'Tuner' Movie Ending Explained And Summary: Do Niki And Ruthie Get Back Together?

DMT

1 day ago

'Tuner' Movie Ending Explained And Summary: Do Niki And Ruthie Get Back Together?

The new crime thriller drama film, Tuner, has that special quality to make you experience the almost palpable tension and nervousness that the protagonist goes through during multiple scenes. The story here is centered around Niki White, a once-talented pianist who was even hailed as a child prodigy by many until he completely stopped playing because of the hearing complications he developed. While he now puts his ailment/talent, of being extra sensitive to sound, to use tuning pianos along with his boss, he soon discovers a different, more criminal, avenue to explore with his condition. Tuner is a thoroughly enjoyable film, driven by convincing performances, tight screenplay and perfect pacing, making it an easy recommendation for thriller fans.

Spoiler Alert

What is the movie about?

Tuner begins with the protagonist, Niki White, and his boss, Harry Horrowitz, visiting the house of one of their rich clients, in order to tune their piano, as part of the maintenance service provided by their business. Harry has been running a piano maintenance and repair business for many years, after having possibly sold pianos at one point of time as well.
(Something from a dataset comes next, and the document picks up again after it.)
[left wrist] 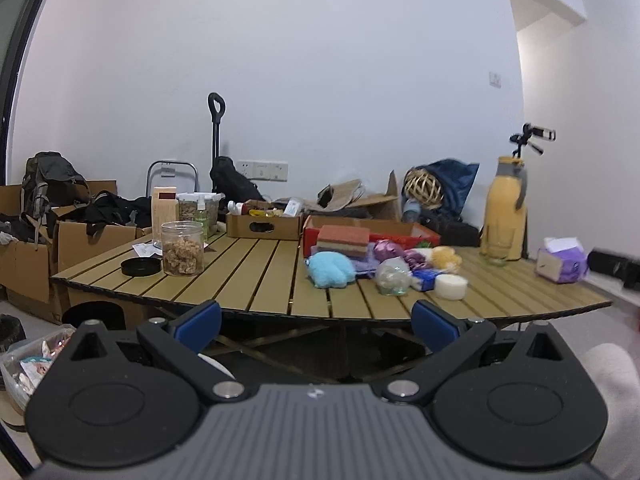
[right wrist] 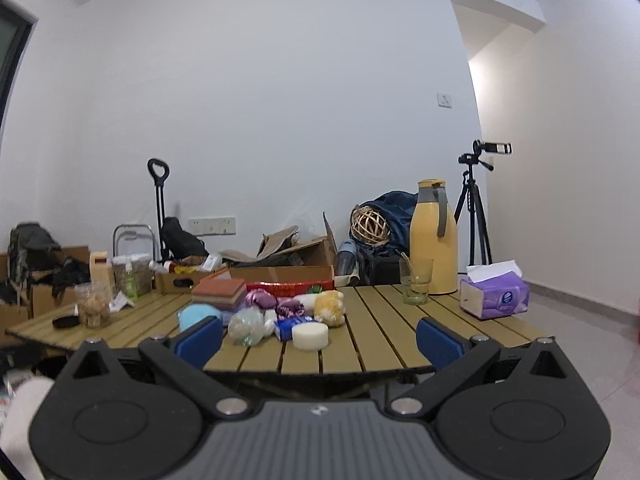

In the modern world, his clients are mostly the rich and fancy people in New York City, who care very little about the grand instruments or music in general, and simply want pianos to show off their wealth and high taste. Therefore, visiting their houses to painstakingly tune the pianos from time to time is a rather difficult task. In most of the houses, Harry and Niki are treated as handymen, with the owners requesting them to do completely unrelated work, like plumbing or cleaning, even throwing money their way just for the ‘assistance.’

Harry is like a father figure to Niki, and their love and bond is evident from the get go. One day, as Niki goes over to the boss’ house for dinner, like he does almost every day, he gets caught up in an argument between Harry and his caring wife, Marla, over the fact that the elderly man refuses to wear hearing aids, despite clearly needing them. Harry proudly states that he has locked up his hearing aids in a safe in his room, and has now genuinely forgotten the code to it. Mostly to break up the argument, and to help the elderly couple reach a conclusion, Niki offers to help by stating that he can try cracking the safe open, and takes the heavy metal safe back home with him. He does his research on how to go about cracking safes, and then sets out to test his skills.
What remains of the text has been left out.